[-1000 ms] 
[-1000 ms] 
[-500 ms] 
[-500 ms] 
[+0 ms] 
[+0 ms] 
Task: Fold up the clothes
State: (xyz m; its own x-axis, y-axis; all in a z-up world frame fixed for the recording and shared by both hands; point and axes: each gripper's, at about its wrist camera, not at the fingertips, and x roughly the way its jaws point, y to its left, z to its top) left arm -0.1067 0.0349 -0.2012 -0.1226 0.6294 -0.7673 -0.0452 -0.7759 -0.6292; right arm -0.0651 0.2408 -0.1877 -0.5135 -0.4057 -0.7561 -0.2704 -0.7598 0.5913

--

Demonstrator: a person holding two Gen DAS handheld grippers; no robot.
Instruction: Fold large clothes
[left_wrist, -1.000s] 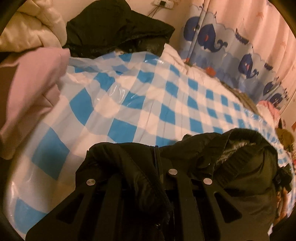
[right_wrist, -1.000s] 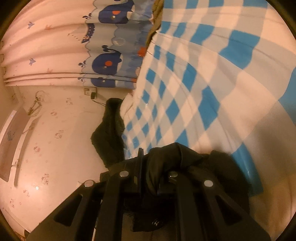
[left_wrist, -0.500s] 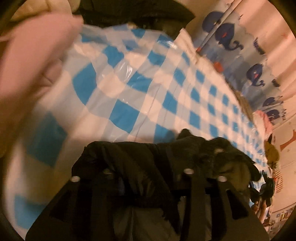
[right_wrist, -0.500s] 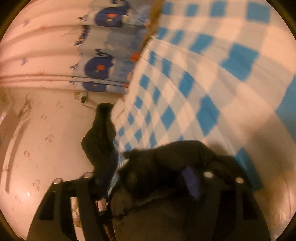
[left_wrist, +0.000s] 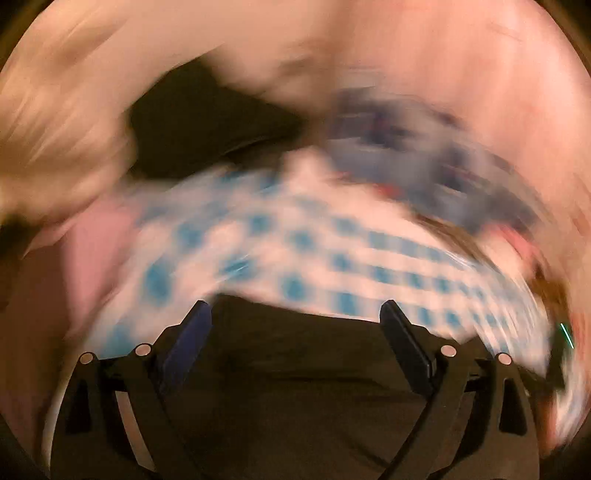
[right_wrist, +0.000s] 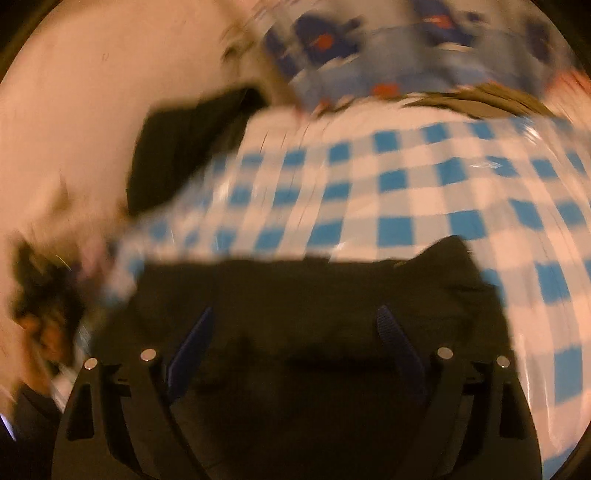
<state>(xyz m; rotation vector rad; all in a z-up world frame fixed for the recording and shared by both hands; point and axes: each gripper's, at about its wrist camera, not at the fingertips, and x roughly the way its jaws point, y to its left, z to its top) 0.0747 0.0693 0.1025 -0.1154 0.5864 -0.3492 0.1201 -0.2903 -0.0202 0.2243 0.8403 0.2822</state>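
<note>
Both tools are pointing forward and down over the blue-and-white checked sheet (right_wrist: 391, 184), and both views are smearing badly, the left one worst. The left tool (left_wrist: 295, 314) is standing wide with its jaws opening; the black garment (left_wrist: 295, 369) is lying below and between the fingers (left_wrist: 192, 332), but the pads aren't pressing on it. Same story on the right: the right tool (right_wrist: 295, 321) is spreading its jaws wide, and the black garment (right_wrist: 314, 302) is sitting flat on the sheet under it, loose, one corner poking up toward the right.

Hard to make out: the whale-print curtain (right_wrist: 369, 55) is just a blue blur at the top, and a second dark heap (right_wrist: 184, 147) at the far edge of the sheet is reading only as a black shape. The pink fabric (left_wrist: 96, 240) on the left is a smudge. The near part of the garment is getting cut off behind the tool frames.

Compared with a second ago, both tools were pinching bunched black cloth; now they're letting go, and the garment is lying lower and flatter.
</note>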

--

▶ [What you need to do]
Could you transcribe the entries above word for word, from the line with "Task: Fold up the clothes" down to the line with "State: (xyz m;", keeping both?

▶ [Answer]
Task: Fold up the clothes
State: (xyz m; its own x-axis, y-axis; all in a z-up world frame fixed for the recording and shared by both hands; point and axes: each gripper's, at about its wrist camera, not at the fingertips, and x roughly the way its jaws point, y to its left, z to its top) left arm -0.1067 0.0349 -0.2012 -0.1226 0.6294 -0.7673 -0.0452 -0.7759 -0.6292; right arm -0.0651 0.2408 -0.1877 -0.5135 -0.4057 -0.7561 -0.2704 -0.7598 0.5913

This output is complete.